• [Exercise goal]:
Your job is to set down the stretch of entries that opens with the line containing "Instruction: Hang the" and closes with the line containing "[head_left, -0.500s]". Keep both end lines, copy each exactly, and add nothing.

(Source data)

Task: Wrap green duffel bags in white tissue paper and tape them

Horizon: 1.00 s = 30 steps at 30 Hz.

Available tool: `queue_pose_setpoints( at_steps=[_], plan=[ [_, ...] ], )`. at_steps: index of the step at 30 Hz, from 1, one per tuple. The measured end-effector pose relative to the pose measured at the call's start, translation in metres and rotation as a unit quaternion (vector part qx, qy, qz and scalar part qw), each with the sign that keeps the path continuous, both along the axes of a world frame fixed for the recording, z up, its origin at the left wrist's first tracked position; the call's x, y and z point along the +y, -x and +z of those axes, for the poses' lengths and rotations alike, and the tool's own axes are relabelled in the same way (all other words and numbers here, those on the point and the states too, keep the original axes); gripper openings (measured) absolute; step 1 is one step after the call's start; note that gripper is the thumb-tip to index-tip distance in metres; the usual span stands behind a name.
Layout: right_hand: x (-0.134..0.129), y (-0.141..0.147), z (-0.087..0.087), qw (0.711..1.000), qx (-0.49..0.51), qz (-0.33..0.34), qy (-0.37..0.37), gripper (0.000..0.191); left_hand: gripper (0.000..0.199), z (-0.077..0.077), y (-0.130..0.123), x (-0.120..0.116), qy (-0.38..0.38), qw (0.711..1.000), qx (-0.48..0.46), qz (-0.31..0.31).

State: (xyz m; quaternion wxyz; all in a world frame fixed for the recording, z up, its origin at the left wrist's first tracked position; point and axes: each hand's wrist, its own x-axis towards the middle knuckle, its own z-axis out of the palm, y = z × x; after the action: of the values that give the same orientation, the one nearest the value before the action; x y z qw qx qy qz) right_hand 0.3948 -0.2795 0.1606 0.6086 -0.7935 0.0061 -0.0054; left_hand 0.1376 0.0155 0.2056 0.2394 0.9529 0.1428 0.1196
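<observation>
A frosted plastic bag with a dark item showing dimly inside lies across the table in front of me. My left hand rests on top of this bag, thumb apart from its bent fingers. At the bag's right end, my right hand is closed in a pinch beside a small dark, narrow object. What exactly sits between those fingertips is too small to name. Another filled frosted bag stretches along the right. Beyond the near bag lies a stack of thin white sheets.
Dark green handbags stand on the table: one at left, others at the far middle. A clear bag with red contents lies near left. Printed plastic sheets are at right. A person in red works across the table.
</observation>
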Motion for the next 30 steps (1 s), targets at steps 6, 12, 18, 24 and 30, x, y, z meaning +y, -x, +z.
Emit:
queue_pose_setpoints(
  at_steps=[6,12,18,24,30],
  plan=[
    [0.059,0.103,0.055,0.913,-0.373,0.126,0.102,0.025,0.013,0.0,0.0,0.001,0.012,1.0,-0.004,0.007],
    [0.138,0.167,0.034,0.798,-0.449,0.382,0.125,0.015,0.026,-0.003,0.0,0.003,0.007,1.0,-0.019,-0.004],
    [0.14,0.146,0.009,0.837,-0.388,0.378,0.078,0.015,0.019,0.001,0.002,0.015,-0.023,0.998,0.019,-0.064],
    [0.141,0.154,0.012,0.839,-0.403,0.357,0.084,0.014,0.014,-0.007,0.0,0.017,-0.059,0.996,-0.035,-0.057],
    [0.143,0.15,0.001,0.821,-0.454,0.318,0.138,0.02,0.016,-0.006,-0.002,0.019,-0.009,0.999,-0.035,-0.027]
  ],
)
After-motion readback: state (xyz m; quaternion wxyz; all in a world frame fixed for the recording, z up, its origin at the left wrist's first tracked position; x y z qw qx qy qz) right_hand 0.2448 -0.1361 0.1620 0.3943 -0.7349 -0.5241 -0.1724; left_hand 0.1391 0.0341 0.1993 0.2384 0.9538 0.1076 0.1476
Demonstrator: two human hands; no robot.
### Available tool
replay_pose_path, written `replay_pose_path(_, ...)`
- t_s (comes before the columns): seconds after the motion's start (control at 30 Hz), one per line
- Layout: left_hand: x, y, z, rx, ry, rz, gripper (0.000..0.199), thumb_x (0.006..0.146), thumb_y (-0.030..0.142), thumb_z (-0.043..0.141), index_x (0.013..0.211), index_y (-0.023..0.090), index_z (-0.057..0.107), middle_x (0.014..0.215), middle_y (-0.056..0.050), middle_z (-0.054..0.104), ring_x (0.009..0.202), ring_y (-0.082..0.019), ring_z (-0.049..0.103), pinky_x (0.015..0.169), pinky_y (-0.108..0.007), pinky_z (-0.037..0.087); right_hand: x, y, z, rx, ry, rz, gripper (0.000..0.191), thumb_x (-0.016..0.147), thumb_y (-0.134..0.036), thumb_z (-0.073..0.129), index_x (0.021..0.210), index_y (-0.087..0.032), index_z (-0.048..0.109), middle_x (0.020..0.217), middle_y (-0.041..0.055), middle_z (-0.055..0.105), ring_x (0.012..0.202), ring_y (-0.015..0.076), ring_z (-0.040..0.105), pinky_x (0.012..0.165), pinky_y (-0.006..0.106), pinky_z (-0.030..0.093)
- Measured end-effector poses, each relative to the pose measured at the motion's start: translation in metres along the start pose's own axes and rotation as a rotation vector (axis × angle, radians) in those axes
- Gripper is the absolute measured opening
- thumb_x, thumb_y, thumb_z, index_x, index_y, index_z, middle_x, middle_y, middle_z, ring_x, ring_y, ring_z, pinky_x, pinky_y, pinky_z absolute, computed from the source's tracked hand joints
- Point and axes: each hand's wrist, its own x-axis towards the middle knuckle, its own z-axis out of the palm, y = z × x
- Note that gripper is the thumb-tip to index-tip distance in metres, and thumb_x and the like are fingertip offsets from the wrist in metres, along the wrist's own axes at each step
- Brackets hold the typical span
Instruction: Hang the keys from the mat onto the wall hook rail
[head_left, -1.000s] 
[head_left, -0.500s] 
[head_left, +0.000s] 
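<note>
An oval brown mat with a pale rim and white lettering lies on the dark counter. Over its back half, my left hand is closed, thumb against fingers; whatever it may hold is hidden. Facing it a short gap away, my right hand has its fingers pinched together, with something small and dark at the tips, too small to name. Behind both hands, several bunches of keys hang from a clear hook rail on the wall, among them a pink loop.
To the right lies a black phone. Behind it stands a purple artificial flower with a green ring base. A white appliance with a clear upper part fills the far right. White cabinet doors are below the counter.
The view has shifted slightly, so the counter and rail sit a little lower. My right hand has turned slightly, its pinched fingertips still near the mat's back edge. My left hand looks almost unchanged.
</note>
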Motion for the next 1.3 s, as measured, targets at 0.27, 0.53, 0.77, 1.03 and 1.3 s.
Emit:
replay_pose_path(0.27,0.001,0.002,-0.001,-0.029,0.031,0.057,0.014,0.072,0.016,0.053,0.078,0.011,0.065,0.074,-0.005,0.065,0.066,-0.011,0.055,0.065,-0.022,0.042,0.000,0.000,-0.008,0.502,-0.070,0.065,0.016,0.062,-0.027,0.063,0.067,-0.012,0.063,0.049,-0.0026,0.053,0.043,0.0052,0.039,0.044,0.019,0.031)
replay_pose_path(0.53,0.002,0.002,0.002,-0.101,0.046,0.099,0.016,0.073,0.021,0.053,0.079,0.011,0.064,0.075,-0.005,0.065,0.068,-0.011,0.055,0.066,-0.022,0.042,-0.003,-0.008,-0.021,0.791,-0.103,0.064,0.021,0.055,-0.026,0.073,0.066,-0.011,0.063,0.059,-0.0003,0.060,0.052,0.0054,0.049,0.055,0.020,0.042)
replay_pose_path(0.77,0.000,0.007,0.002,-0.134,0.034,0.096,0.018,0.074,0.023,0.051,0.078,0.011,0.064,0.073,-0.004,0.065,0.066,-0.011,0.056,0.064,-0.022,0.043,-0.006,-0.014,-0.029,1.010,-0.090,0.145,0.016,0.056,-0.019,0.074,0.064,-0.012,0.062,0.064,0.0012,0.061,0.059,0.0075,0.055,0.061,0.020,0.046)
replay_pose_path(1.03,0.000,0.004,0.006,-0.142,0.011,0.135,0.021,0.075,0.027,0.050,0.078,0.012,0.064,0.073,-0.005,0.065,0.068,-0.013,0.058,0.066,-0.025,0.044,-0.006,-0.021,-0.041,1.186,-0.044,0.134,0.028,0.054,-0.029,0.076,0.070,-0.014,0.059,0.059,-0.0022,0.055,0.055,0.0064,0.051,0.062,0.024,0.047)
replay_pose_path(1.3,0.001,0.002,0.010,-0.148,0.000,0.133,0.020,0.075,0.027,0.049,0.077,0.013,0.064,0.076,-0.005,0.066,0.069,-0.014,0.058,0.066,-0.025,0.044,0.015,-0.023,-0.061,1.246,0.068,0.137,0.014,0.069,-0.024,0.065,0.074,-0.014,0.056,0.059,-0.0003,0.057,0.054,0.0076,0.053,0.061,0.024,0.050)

• [Expected answer]:
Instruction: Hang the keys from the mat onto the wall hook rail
[head_left, -1.000s] 
[head_left, -0.500s] 

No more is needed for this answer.